5. The Driver (1978)
Ryan O’Neal plays the driver – an ice-cool getaway ace for hire by whoever can afford his crash course skills. Bruce Dern is the detective – a man obsessed with arresting the speed demon at any cost. The Driver lures his foe into a deadly game of cross and double cross by leaving tantalising evidence at every heist, until the vengeance-crazed Detective can stand no more!
4. The Long Riders (1980)
Jesse James and his gang of outlaws ride again in this epic western that pulsates with hard action and electrifying drama. Four sets of actor brothers – Dennis and Randy Quaid, Stacy and James Keach, Christopher and Nicholas Guest and Keith, Robert and David Carradine – each depict real-life siblings in portrayals of the Old West’s legendary bandits.
3. Trespass (1992)
In the rubble of a blaze, Vince (Bill Paxton) and Don (William Sadler), two Arkansas firemen, discover a map leading to a fortune in stolen gold hidden in an abandoned East St. Louis tenement. What they don’t know is the building is headquarters to a vicious mob, led by the notorious King James (Ice T) and Savon (Ice Cube). When the firefighters witness a mob execution, the trespassers become the gang’s next target!

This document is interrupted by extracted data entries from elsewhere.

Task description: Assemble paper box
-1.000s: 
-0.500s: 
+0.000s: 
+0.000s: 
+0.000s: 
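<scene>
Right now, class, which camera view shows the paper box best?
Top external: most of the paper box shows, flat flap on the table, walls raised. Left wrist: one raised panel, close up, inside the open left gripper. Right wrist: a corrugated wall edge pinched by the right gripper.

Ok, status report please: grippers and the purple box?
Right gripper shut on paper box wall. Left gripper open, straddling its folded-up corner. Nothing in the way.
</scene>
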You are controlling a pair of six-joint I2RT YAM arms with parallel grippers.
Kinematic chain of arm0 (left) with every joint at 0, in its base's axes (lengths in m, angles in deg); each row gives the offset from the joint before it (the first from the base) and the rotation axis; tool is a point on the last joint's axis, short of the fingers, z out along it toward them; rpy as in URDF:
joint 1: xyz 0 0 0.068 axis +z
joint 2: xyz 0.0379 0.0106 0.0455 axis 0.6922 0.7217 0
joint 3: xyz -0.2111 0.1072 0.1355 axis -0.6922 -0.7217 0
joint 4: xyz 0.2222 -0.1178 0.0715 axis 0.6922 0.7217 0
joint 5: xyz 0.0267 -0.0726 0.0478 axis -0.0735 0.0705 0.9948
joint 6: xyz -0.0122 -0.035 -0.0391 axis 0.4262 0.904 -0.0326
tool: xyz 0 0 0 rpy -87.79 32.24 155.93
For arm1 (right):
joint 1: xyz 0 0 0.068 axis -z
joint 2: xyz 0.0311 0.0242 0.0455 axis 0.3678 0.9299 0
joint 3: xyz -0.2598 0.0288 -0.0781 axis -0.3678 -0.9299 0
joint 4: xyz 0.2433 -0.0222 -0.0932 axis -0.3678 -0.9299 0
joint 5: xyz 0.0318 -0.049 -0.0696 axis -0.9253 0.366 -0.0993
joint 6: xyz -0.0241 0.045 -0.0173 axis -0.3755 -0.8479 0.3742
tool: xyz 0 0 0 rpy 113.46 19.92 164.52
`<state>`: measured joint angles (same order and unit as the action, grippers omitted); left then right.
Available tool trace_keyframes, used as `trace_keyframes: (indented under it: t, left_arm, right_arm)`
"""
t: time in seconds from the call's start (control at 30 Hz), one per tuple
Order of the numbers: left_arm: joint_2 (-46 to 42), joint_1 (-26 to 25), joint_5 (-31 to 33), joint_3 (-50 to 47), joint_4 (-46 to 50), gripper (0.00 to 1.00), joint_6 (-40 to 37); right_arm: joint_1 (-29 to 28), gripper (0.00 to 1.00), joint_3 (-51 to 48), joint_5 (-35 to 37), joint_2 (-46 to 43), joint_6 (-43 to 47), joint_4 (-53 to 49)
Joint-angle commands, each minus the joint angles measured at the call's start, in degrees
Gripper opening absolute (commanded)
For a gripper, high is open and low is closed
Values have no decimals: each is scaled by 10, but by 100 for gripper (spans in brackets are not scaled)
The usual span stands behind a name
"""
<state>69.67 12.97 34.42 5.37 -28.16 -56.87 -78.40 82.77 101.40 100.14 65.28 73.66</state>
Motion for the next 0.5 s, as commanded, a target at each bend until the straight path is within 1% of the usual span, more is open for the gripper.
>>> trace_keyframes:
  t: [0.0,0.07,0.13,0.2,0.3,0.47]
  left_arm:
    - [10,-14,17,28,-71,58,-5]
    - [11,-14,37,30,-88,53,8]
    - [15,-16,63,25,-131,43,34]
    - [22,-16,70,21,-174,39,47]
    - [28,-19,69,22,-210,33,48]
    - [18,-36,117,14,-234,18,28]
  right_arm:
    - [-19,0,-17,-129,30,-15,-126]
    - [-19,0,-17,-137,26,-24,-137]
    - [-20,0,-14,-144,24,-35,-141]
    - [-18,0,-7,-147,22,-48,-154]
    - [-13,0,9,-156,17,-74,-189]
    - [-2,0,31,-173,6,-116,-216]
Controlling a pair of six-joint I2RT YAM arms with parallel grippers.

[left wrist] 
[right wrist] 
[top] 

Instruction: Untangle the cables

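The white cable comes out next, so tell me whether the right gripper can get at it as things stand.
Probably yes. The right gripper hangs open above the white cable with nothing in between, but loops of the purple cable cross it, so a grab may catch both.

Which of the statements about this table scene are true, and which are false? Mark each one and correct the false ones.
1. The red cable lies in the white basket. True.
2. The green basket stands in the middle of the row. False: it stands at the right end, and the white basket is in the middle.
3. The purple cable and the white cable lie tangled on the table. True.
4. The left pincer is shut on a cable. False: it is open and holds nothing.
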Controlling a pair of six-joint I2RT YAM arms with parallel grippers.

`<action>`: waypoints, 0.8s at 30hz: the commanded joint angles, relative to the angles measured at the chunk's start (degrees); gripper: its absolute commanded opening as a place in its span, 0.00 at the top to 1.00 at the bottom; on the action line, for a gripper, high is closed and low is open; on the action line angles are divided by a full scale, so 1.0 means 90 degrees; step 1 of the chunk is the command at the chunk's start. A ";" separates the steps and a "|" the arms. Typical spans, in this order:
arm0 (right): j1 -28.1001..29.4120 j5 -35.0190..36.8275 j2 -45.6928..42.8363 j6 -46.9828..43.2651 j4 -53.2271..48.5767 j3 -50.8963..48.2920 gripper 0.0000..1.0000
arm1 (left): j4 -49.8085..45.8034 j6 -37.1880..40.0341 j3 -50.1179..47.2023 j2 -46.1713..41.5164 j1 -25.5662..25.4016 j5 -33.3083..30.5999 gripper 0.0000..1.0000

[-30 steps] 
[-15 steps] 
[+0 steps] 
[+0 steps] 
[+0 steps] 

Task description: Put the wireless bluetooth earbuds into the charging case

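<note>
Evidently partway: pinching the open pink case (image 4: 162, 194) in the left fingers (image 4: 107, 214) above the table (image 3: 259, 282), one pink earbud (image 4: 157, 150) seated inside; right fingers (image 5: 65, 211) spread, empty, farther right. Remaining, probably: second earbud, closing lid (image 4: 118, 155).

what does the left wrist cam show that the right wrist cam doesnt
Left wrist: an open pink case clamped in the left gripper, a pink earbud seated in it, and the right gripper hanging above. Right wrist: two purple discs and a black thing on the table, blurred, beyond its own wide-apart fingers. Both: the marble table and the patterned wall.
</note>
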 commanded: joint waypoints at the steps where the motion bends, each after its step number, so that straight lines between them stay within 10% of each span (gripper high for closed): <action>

2. Southern Comfort (1981)
A routine training exercise in the Louisiana bayou becomes an all too real war of attrition when a unit of brash National Guardsmen unwittingly upset a group of local Cajun hunters. Lost in unknown territory and armed with little more than blank ammo, the weekend soldiers face a terrifying battle for survival against an unforgiving enemy hidden deep in the heart of the swampland. This atmospheric thriller stars Keith Carradine and Powers Boothe.
1. The Warriors (1979)
A battle of gigantic proportions is looming in the neon underground of New York City. The armies of the night number 100,000; they outnumber the police 5 to 1; and tonight they’re after the Warriors – a street gang unfairly blamed for a rival gang leader’s death. This contemporary action-adventure story takes place at night, underground, in the sub-culture of gang warfare that rages from the Bronx to Coney Island Bay, as the Warriors desperately try to get back home. Members of the Warriors fight for their lives, seek to survive in the urban jungle and learn the meaning of loyalty.